> **TASK DETAILS**:
Copy out the full listing exactly, omitting any picture it contains.

> **EXERCISE DATA**:
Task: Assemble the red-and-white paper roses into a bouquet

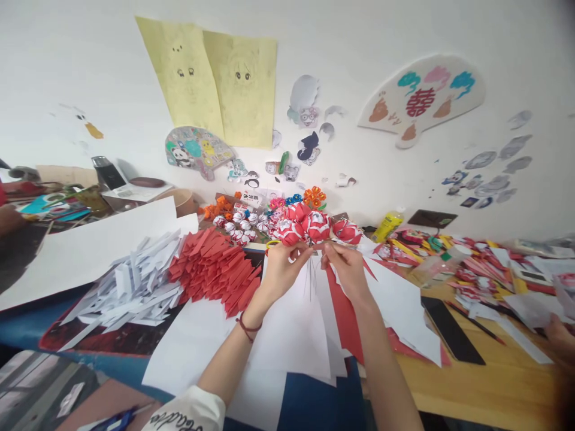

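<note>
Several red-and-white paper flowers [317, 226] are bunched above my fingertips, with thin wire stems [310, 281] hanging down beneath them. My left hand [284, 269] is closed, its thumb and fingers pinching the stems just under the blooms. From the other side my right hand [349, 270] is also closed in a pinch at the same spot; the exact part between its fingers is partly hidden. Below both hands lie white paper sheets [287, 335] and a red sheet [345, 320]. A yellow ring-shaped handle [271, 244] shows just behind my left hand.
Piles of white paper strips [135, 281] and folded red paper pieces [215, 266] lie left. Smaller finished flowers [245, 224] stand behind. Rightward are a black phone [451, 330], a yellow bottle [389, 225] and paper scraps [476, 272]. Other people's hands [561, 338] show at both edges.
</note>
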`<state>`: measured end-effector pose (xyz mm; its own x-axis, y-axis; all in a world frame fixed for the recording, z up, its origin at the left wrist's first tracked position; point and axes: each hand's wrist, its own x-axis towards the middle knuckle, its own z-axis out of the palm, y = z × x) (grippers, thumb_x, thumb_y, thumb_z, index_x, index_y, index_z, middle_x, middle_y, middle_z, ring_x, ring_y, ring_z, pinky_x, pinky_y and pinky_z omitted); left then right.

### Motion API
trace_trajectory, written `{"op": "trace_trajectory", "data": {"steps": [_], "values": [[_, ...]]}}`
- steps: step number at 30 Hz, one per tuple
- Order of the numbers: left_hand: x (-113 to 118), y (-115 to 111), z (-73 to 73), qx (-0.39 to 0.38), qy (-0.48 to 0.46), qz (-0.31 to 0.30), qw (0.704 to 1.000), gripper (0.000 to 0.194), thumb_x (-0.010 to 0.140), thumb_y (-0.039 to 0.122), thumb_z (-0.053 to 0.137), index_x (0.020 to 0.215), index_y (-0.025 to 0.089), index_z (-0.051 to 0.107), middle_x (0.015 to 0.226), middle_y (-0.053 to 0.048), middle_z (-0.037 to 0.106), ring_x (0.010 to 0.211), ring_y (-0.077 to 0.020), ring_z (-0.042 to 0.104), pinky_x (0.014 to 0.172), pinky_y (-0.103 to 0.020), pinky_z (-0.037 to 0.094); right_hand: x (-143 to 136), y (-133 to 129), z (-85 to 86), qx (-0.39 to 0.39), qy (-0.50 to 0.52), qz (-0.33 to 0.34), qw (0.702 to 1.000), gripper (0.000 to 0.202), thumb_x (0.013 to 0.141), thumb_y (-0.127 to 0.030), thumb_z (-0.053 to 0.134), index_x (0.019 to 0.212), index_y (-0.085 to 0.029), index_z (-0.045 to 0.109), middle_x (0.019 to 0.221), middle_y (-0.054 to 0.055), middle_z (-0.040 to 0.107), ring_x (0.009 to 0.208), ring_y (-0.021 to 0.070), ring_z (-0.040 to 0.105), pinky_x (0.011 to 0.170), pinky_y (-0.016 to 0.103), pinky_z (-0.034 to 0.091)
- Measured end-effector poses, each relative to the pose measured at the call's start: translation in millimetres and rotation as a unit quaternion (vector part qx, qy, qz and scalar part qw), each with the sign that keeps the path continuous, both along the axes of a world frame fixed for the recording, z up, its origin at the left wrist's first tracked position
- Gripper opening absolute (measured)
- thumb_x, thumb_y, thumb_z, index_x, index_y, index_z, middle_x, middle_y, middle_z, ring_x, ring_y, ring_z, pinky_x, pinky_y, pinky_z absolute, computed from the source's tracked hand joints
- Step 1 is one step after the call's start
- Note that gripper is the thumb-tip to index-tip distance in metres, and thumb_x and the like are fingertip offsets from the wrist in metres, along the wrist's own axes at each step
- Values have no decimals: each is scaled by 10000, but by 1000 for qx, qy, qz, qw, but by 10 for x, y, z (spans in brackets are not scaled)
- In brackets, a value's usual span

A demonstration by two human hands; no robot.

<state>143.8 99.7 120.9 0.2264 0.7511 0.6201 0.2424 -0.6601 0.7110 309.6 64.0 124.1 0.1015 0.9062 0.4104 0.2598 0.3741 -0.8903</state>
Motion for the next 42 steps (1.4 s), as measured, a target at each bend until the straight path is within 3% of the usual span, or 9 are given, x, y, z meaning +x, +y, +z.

> **TASK ANSWER**:
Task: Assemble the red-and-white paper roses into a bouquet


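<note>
Several red-and-white paper flowers [317, 226] are bunched above my fingertips, with thin wire stems [310, 281] hanging down beneath them. My left hand [284, 269] is closed, its thumb and fingers pinching the stems just under the blooms. From the other side my right hand [349, 270] is also closed in a pinch at the same spot; the exact part between its fingers is partly hidden. Below both hands lie white paper sheets [287, 335] and a red sheet [345, 320]. A yellow ring-shaped handle [271, 244] shows just behind my left hand.
Piles of white paper strips [135, 281] and folded red paper pieces [215, 266] lie left. Smaller finished flowers [245, 224] stand behind. Rightward are a black phone [451, 330], a yellow bottle [389, 225] and paper scraps [476, 272]. Other people's hands [561, 338] show at both edges.
</note>
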`<state>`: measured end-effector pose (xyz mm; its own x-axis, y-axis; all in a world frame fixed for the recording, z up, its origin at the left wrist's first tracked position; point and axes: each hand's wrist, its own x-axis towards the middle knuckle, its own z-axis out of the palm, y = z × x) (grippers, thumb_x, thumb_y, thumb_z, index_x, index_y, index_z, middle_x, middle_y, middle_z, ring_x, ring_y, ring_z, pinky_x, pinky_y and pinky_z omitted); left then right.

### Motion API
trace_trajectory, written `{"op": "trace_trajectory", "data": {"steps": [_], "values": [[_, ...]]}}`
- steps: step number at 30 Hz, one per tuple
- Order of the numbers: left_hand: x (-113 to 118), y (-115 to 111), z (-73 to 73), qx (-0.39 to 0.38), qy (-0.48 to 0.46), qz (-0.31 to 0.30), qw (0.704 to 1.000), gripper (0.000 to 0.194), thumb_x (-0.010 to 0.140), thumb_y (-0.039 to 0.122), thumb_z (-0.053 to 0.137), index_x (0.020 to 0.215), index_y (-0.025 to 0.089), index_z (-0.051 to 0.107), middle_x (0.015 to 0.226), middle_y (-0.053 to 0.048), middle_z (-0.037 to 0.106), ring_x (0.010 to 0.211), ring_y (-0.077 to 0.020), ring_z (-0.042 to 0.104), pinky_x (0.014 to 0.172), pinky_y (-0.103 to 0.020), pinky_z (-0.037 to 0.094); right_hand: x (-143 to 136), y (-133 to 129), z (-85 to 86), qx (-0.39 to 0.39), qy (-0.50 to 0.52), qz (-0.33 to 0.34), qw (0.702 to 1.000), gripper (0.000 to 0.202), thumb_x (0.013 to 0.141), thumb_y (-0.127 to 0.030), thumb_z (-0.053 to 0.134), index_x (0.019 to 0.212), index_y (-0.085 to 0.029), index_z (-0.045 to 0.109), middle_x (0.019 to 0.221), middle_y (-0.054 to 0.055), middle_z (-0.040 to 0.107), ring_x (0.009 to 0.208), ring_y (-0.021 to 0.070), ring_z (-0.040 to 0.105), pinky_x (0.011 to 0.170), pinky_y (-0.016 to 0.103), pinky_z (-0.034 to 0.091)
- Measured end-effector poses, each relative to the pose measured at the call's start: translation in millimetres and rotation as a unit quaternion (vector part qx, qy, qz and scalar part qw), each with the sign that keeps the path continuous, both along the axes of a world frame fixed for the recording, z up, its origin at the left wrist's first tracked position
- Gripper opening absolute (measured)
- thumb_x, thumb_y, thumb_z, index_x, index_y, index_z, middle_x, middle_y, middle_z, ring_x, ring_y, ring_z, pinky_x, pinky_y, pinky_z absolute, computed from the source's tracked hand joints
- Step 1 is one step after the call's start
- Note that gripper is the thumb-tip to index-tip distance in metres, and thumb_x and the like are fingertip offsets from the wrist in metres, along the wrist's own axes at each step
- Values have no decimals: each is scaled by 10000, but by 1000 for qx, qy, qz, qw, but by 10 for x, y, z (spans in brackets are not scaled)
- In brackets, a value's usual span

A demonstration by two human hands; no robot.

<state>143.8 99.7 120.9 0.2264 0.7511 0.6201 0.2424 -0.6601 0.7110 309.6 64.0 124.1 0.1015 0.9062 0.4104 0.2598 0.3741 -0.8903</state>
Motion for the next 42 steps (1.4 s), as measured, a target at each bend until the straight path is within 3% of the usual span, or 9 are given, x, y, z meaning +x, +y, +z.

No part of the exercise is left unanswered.